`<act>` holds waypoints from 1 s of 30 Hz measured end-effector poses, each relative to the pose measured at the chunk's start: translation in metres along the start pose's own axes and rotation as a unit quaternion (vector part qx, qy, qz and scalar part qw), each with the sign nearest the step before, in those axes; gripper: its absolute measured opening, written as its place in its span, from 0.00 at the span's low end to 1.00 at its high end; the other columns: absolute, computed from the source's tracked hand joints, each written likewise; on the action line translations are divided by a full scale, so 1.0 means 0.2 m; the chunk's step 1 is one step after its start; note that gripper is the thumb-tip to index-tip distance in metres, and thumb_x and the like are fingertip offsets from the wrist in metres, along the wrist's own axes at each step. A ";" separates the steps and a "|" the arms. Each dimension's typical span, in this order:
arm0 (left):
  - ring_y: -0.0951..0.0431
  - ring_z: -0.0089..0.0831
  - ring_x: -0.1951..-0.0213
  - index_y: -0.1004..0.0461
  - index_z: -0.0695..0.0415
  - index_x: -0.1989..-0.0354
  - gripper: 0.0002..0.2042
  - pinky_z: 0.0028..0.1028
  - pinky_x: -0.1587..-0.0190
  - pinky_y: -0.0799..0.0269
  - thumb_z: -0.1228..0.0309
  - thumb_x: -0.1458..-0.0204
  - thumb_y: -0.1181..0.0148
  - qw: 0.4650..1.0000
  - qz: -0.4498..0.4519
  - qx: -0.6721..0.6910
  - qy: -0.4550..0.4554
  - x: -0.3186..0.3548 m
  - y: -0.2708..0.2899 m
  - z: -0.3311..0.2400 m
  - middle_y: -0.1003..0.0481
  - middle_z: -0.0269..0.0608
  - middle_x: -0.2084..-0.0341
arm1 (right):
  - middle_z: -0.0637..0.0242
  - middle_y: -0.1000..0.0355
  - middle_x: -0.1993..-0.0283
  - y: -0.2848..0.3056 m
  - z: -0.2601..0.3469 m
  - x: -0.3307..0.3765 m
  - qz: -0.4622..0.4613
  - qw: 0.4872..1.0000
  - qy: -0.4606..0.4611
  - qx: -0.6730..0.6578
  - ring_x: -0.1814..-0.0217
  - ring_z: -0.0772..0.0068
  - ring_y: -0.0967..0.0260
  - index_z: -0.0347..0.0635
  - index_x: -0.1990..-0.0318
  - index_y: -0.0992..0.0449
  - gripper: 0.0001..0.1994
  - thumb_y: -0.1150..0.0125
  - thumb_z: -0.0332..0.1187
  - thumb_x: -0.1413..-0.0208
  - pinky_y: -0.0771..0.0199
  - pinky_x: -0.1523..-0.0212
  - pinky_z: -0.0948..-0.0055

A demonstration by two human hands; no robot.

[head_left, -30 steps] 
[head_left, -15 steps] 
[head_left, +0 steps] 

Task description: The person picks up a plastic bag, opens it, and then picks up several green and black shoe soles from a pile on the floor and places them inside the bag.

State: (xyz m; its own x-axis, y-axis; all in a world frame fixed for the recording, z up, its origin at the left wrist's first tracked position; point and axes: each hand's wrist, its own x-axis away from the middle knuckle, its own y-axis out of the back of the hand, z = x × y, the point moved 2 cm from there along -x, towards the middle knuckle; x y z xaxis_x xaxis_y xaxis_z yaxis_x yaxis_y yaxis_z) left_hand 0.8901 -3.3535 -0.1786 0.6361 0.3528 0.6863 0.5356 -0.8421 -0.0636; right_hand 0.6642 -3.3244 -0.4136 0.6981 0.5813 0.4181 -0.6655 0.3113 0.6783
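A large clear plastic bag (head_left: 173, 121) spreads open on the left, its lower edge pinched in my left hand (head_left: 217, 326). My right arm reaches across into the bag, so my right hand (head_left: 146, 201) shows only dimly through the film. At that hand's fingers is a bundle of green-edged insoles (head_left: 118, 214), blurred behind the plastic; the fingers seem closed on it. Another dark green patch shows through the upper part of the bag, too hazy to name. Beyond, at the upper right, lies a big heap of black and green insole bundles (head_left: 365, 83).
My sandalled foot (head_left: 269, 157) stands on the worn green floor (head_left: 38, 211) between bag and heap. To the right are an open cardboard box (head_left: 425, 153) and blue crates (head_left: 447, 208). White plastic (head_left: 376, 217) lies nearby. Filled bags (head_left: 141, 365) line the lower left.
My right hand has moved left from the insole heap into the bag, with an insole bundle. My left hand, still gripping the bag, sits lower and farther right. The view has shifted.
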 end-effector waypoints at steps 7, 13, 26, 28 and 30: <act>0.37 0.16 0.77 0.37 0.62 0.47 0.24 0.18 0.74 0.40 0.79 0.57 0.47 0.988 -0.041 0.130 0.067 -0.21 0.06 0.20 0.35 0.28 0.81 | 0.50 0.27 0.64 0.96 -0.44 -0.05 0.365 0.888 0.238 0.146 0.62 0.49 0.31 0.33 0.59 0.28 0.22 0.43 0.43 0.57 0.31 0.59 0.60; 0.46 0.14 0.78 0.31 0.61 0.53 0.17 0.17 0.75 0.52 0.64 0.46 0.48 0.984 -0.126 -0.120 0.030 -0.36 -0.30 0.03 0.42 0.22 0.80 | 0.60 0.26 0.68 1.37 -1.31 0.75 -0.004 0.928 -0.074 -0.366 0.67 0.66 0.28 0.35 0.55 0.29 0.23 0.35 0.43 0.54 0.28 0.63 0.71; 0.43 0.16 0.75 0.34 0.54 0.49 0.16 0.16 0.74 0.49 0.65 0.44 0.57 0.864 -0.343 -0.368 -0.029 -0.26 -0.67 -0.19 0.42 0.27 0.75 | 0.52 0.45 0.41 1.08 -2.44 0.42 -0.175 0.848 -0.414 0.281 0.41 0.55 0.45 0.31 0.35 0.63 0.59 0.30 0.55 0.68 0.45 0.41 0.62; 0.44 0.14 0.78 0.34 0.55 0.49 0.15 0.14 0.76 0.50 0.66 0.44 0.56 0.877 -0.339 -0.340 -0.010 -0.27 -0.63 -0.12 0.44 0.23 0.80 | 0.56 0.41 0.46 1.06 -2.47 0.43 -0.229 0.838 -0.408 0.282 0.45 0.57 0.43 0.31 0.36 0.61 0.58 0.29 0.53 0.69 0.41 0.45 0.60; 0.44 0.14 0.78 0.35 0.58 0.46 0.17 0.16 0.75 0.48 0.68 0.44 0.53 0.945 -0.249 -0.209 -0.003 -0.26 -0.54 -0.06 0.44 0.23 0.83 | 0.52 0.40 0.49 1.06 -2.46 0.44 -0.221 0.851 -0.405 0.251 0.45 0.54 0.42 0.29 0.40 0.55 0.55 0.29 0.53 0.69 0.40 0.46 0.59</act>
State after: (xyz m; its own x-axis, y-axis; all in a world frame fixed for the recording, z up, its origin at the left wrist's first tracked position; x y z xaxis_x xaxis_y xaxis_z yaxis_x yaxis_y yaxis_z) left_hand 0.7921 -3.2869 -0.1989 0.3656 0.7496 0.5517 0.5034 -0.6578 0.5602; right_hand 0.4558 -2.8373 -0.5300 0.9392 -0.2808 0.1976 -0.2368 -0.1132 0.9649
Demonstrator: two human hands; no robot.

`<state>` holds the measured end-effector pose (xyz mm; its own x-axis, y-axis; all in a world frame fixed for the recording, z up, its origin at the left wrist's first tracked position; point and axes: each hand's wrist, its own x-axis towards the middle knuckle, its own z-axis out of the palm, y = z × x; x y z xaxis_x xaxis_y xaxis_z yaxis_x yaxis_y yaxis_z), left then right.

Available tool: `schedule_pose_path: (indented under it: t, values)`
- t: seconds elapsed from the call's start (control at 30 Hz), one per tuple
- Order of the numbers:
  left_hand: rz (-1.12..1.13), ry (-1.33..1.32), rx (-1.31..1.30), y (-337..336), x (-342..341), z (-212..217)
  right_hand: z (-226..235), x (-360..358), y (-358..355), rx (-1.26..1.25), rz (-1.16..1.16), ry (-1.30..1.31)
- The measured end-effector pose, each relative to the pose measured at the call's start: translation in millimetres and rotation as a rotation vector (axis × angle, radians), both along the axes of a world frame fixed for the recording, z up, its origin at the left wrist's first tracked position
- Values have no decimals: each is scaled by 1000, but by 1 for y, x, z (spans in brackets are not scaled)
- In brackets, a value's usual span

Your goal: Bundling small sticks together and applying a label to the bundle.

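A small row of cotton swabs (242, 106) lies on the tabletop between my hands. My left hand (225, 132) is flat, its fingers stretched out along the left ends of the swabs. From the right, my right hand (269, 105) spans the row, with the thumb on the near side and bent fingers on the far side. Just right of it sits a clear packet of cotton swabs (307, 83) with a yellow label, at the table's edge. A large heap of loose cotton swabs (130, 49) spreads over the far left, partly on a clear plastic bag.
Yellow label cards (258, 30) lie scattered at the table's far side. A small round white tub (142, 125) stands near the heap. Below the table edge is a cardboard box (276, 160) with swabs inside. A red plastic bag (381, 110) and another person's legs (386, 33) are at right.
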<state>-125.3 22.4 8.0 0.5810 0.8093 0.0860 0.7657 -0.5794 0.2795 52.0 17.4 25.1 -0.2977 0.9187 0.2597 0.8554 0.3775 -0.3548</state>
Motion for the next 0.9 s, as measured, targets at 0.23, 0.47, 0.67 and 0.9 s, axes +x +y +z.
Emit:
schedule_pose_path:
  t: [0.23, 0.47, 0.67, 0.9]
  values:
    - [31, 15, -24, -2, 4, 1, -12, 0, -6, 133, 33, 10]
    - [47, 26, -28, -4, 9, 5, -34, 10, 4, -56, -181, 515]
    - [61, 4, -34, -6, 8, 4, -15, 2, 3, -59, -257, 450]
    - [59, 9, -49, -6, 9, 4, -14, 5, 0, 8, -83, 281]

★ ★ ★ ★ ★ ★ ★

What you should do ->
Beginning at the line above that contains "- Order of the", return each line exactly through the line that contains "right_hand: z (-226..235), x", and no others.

Answer space ->
- Order of the numbers:
  left_hand: rz (-1.12..1.13), ry (-1.33..1.32), rx (-1.31..1.30), y (-337..336), x (-342..341), z (-212..217)
  right_hand: z (-226..235), x (-360..358), y (-358..355), rx (-1.26..1.25), rz (-1.16..1.16), ry (-1.30..1.31)

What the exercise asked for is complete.